The obtained meeting audio recording and display data may be saved in a designated path after format conversion, for example, the recorded files may be named and saved at the recording time, or the recorded files can be named and saved by using serial numbers in chronological order.


During the implementation, different formats may be selected to save the obtained meeting audio recording and display data according to needs. For example, the meeting audio recording may be saved in mp3 format, and the display data may be saved in such different formats as mov, mp4 and wmv, and a resolution of the display data and a quality of the meeting audio recording may also be selected according to needs, which are not further limited herein.


The saved files may be combined, and saved in different formats, e.g., may be saved in html (Hyper Text Markup Language) format, etc.


After receiving the generation request, the meeting audio recording and display data may be extracted in a specified file directory.


Step 103, parsing the meeting record file to generate the meeting summary of the target meeting.


After obtaining the meeting audio recording and display data, the meeting summary of the target meeting is further generated.


It should be appreciated that, in the technical solution of the embodiment of the present disclosure, the meeting summary may be performed on a terminal, for example, may be performed on the intelligent meeting interaction device or any other control device. In the case where the meeting summary is performed on the intelligent meeting interaction device, the meeting record file stored locally in the intelligent meeting interaction device may be directly extracted.


In the case where the meeting summary is performed on any other terminal device, the meeting record file on the intelligent meeting interaction device may be transmitted to the terminal device.


Furthermore, the method may also be performed on a cloud server, and by way of example, a terminal device may send the above-mentioned generation request to the cloud server, and the intelligent meeting interaction device uploads the meeting record file to the cloud server, where the meeting record file is parsed at the cloud server to generate meeting summary.


In the embodiment of the present disclosure, the meeting summary includes a spoken text generated from the meeting audio recording and display data, where a time of display data corresponds to a time of the meeting audio recording.


It can be understood that, in the technical solution of the present embodiment, the above-mentioned obtained meeting audio recording is identified, so as to obtain the spoken text corresponding to the meeting audio recording.


In the embodiment of the present disclosure, the display data corresponding to the time of each meeting audio recording is also captured, that is, the obtained display data corresponding to each meeting audio recording is the display data on the intelligent meeting interaction device when a corresponding speaking object speaks. Thus, meeting summary that includes the spoken text as well as the display data is generated in the embodiment of the present disclosure.


Therefore, it is able for the meeting summary obtained in the technical solution of the embodiment of the present disclosure to restore the meeting content in a more comprehensive manner, thereby to improve the accuracy and completeness of the meeting content recorded through the generated meeting summary.
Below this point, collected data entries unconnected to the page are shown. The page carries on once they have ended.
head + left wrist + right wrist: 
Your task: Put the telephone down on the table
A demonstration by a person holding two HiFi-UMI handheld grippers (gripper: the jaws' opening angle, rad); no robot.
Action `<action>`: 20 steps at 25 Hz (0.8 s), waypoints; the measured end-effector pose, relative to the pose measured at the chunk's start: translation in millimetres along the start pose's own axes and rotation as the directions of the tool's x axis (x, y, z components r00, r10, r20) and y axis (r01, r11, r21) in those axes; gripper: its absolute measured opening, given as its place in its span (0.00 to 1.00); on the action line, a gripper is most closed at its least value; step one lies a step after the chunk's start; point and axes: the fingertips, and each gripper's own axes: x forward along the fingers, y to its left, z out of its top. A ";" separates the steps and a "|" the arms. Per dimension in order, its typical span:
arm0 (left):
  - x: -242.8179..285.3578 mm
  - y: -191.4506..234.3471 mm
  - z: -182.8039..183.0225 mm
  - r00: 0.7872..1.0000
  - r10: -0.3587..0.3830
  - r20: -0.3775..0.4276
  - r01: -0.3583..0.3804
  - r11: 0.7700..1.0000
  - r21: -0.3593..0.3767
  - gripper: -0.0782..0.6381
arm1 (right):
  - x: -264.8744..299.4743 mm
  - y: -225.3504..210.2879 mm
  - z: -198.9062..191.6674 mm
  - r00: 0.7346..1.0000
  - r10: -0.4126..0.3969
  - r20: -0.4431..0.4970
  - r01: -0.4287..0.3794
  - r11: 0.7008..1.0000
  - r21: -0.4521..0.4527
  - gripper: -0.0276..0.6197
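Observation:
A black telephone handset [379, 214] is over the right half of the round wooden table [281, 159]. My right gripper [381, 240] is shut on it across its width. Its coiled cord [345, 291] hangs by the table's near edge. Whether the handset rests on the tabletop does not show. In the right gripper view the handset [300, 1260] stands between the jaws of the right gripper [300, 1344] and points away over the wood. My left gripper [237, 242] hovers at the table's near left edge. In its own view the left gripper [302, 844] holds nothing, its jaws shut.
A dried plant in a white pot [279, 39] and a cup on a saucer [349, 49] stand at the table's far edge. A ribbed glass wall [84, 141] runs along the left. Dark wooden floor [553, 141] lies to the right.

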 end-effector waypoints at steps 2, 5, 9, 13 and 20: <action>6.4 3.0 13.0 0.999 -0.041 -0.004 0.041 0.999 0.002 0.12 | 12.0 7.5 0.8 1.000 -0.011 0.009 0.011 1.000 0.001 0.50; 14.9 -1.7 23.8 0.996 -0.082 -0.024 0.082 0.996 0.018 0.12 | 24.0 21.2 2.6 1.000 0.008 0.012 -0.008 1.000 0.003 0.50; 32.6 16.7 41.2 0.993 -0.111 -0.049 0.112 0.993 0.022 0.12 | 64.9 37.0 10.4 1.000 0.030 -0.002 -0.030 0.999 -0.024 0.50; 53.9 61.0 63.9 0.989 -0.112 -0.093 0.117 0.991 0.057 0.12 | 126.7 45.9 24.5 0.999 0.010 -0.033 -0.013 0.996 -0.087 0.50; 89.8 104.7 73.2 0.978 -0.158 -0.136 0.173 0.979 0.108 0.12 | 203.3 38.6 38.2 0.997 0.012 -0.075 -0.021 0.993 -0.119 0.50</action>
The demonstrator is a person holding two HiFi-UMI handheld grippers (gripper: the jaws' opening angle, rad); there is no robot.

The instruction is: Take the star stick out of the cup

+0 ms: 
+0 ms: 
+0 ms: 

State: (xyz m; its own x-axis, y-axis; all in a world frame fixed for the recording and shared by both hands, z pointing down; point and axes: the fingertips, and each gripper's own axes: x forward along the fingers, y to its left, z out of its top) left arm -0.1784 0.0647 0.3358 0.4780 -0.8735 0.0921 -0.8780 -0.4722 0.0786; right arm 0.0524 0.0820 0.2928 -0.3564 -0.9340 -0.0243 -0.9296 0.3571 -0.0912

The generated meeting summary may also be saved in html format, so as to improve compatibility and facilitate access and viewing on different platforms.


In other embodiments, different management operations may be further performed on the meeting summary, for example, the speaking object corresponding to the meeting audio recording may be identified, the meeting audio recording or spoken text of a particular object may be extracted as needed, etc.


In some embodiments, step 103 includes:

    • identifying a plurality of speaking objects corresponding to the meeting audio recording according to voiceprint information; and
    • forming the plurality of sub-contents according to a speaking order of the speaking objects.


In the embodiment of the present disclosure, after the meeting audio recording is obtained, the speaking objects in the meeting audio recording is obtained based on voiceprint recognition. The voiceprint recognition technique itself may refer to the related art and is not further defined and described herein.


During the implementation, a sound of each participant may be recorded to extract voiceprint information thereof, and the speaking objects in the meeting audio recording are identified according to the extracted voiceprint information. Different speaking objects may also be manually marked and distinguished after distinguishing the speaking objects according to voiceprint differences.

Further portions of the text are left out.